A North Frisian version gives cabbages instead of a faggot of wood.
⁂ There are other traditions, among which may be mentioned “The Story of the Hare and the Elephant.” In this story “the man in the moon” is a hare.—Pantschatantra (a collection of Sanskrit fables).
Man in the Moon, a man who visits the “inland parts of Africa.”—W. Thomson, Mammuth or Human Nature Displayed on a Grand Scale (1789).
Man in the Moon, the man who, by the aid of a magical glass, shows Charles Fox (the man of the people), various eminent contemporaries.—W. Thomson, The Man in the Moon or Travels into the Lunar Regions (1783).
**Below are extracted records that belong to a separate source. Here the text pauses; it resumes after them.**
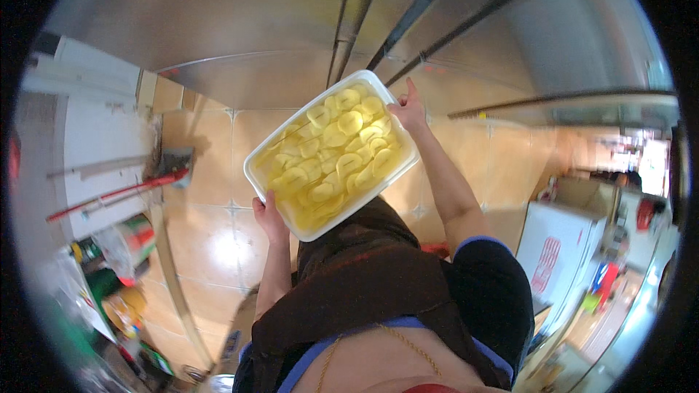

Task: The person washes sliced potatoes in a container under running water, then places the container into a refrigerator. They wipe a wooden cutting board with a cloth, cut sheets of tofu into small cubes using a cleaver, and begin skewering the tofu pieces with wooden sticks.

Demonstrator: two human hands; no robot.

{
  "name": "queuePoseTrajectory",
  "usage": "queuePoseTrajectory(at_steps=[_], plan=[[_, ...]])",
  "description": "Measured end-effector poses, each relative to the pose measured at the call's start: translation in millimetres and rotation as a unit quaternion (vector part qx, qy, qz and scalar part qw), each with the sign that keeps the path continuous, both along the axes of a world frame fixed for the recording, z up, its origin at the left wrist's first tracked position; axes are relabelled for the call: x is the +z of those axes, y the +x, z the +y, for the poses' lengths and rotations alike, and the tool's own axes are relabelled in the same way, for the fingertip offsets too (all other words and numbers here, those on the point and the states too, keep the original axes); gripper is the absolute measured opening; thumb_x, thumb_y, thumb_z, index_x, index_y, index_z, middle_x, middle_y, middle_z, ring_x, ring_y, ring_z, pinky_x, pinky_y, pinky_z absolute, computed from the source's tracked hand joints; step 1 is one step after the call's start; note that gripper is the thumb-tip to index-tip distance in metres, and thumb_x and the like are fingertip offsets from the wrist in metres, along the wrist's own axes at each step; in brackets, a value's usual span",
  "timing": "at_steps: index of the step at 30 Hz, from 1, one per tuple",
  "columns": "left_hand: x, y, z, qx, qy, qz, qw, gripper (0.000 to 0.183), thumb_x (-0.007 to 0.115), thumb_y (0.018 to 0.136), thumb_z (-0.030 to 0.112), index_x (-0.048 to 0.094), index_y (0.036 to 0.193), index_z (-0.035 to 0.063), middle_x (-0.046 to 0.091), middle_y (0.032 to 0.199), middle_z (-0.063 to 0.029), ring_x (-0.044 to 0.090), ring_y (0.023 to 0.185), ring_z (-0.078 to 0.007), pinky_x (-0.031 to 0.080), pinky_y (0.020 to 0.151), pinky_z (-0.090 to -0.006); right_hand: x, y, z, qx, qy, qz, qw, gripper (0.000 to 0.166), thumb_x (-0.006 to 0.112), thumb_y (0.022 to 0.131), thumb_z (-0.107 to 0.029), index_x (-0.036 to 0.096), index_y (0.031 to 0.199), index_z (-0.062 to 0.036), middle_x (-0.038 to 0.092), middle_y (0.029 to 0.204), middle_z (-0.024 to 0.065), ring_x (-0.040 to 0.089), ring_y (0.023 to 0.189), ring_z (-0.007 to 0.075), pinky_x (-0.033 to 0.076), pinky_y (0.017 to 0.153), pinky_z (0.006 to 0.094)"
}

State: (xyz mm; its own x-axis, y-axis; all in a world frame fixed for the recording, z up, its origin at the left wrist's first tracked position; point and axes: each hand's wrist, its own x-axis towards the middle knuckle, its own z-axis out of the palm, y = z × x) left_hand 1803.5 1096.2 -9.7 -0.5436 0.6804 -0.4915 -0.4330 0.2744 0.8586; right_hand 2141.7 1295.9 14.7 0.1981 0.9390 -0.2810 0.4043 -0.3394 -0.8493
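Note:
A white plastic tub (401, 166) filled with yellowish liquid and many thin round pale-yellow slices (349, 123), which look like potato, is held out in front of my body, tilted across the view. My left hand (270, 215) grips its near left rim, with the thumb over the edge. My right hand (409, 109) holds the far right rim, one finger pointing away from it. The fingers beneath the tub are hidden.
Beyond the tub stands a large metal-looking cabinet (246, 82) with dark vertical bars or edges. A long red handle (117, 196) and a dustpan (183, 166) are at the left, above a cluttered shelf. A white box-shaped appliance (557, 256) stands right. The floor is tiled (202, 240).

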Motion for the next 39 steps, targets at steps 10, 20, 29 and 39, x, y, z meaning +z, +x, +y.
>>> queuePoseTrajectory(at_steps=[10,20,29,39], plan=[[-26.7,104.2,-25.0,0.189,-0.051,-0.024,0.98,0.014,0.059,0.089,0.013,0.049,0.083,0.0055,0.049,0.074,0.0015,0.045,0.067,-0.0068,0.04,0.061,-0.024,-59.8,30.5,75.0,0.158,0.019,0.02,0.987,0.083,0.077,0.064,-0.013,0.027,0.127,0.0068,0.059,0.071,0.0073,0.057,0.065,0.0166,0.047,0.058,0.0289],[-25.4,119.0,-37.7,0.195,-0.066,0.011,0.978,0.022,0.063,0.087,0.019,0.047,0.077,0.0084,0.049,0.072,0.0031,0.042,0.065,-0.0061,0.037,0.058,-0.0226,-38.1,22.8,81.8,0.209,0.026,-0.12,0.97,0.061,0.077,0.068,-0.018,0.036,0.106,0.0063,0.061,0.073,0.0107,0.059,0.066,0.0187,0.047,0.058,0.032],[-2.3,96.3,-29.5,0.192,-0.096,0.034,0.976,0.022,0.062,0.088,0.017,0.046,0.076,0.0087,0.043,0.065,0.0052,0.036,0.058,-0.0044,0.031,0.051,-0.0227,-39.6,18.4,62.0,0.189,0.064,-0.218,0.955,0.051,0.078,0.066,-0.025,0.046,0.093,0.0041,0.063,0.074,0.0146,0.062,0.066,0.0266,0.05,0.064,0.0366],[14.3,31.6,-77.5,0.092,-0.129,0.051,0.986,0.019,0.063,0.087,0.017,0.048,0.078,0.0085,0.049,0.069,0.0037,0.041,0.061,-0.0054,0.036,0.054,-0.0223,-22.8,0.3,-42.4,0.067,0.019,-0.061,0.996,0.059,0.077,0.066,-0.012,0.039,0.109,0.0032,0.061,0.074,0.0086,0.059,0.065,0.015,0.048,0.058,0.0261]])
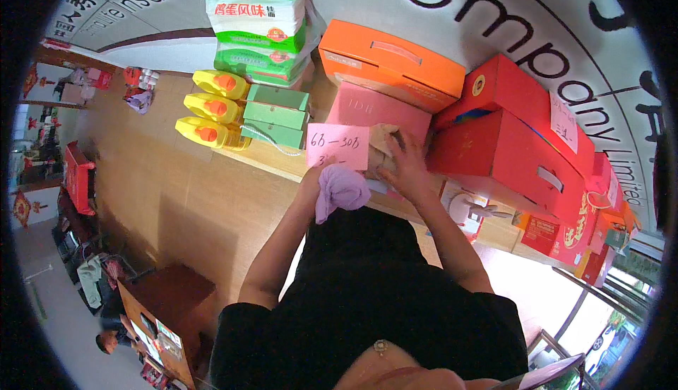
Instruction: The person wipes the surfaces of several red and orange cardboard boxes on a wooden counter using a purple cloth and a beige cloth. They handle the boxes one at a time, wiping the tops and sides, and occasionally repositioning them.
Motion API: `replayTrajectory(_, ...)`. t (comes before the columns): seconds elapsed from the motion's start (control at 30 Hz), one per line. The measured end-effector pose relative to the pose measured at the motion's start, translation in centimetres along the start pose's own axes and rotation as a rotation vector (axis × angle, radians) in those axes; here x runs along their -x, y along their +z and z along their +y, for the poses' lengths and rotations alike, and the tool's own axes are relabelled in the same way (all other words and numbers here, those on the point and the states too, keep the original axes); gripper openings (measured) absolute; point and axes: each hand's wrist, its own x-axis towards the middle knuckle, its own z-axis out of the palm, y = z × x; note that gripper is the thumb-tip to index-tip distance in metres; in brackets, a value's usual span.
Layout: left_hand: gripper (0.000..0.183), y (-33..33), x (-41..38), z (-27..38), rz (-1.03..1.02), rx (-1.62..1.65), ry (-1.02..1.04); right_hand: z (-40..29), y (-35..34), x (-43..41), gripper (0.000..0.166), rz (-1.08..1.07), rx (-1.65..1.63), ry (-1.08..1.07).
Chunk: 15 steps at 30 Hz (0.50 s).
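My left hand is at the near edge of the wooden counter, gripping a bunched lilac cloth just below a pink card with handwriting. The card partly hides its fingers. To its right, my right hand has its fingers spread and curved against a tan, crumpled-looking item; whether it grips this is unclear. Behind both hands lies a pink box. Left of the card are green boxes with a white rope handle.
Yellow bottles stand at the left, before green-and-white noodle packs. An orange carton stands behind the pink box. Large red boxes and a grey-pink rabbit-like figure are at right. A person is at a desk, far lower left.
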Motion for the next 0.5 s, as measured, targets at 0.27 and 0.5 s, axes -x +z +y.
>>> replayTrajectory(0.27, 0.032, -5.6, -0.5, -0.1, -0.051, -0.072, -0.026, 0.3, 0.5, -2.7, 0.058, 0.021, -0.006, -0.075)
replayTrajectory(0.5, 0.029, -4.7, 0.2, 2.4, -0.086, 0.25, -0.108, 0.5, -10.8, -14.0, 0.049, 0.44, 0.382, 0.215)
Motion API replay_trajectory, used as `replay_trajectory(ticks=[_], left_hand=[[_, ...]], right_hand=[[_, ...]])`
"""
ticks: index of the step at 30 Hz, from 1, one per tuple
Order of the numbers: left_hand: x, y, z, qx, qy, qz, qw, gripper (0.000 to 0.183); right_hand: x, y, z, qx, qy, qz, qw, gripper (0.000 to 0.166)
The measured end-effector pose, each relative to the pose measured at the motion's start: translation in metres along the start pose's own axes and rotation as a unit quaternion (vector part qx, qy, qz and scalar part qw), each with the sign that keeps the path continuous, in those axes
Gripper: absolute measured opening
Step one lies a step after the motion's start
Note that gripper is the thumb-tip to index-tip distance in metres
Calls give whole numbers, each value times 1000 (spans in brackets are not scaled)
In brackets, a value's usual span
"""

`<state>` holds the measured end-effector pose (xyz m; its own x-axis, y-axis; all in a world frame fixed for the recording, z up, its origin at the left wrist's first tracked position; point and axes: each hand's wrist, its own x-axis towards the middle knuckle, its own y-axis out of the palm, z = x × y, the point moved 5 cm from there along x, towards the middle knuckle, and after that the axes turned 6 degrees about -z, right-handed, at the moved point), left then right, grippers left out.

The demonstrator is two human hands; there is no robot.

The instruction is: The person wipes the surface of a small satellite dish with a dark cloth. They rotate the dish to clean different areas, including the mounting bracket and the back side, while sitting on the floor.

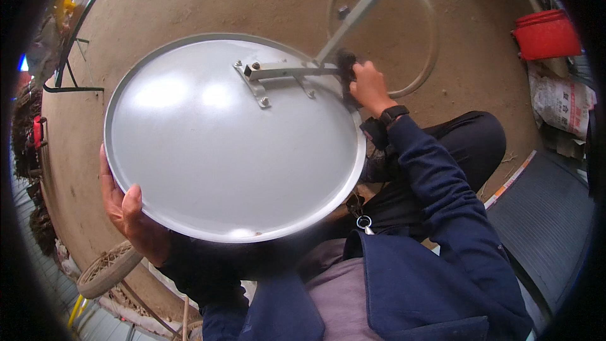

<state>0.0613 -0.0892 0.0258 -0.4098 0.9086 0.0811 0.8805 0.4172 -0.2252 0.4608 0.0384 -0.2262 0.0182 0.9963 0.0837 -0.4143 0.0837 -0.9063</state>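
Observation:
A round grey metal disc with a raised rim, likely a satellite dish [227, 151], lies tilted in front of me. My left hand [128, 213] grips its lower left rim, thumb on the near face. A square metal arm [293, 70] is bolted to the dish with brackets [255, 87]; a longer metal bar [357, 16] angles up and right from it. My right hand [371, 83], with a dark watch on the wrist, is closed on a dark, fuzzy-looking item [347, 68] against the end of the arm. That item is blurred.
A pale hose or ring [433, 38] curves on the dirt floor beyond the bar. At right are a red container [547, 35], a printed sack [561, 99] and a dark ribbed panel [544, 218]. A dark metal frame [71, 89] stands upper left; a wheel [111, 270] is lower left.

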Motion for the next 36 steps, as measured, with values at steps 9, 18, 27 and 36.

Man of Blood. Charles I. was so called by the puritans, because he made war on his parliament. The allusion is to 2 Sam. xvi. 7.
Man of Brass, Talos, the work of Hephæstos (Vulcan). He traversed the Isle of Crete thrice a year. Apollo´nius (Argonautica, iv.) says he threw rocks at the Argonauts, to prevent their landing. It is also said that when a stranger was discovered on the island, Talos made himself red-hot, and embraced the intruder to death.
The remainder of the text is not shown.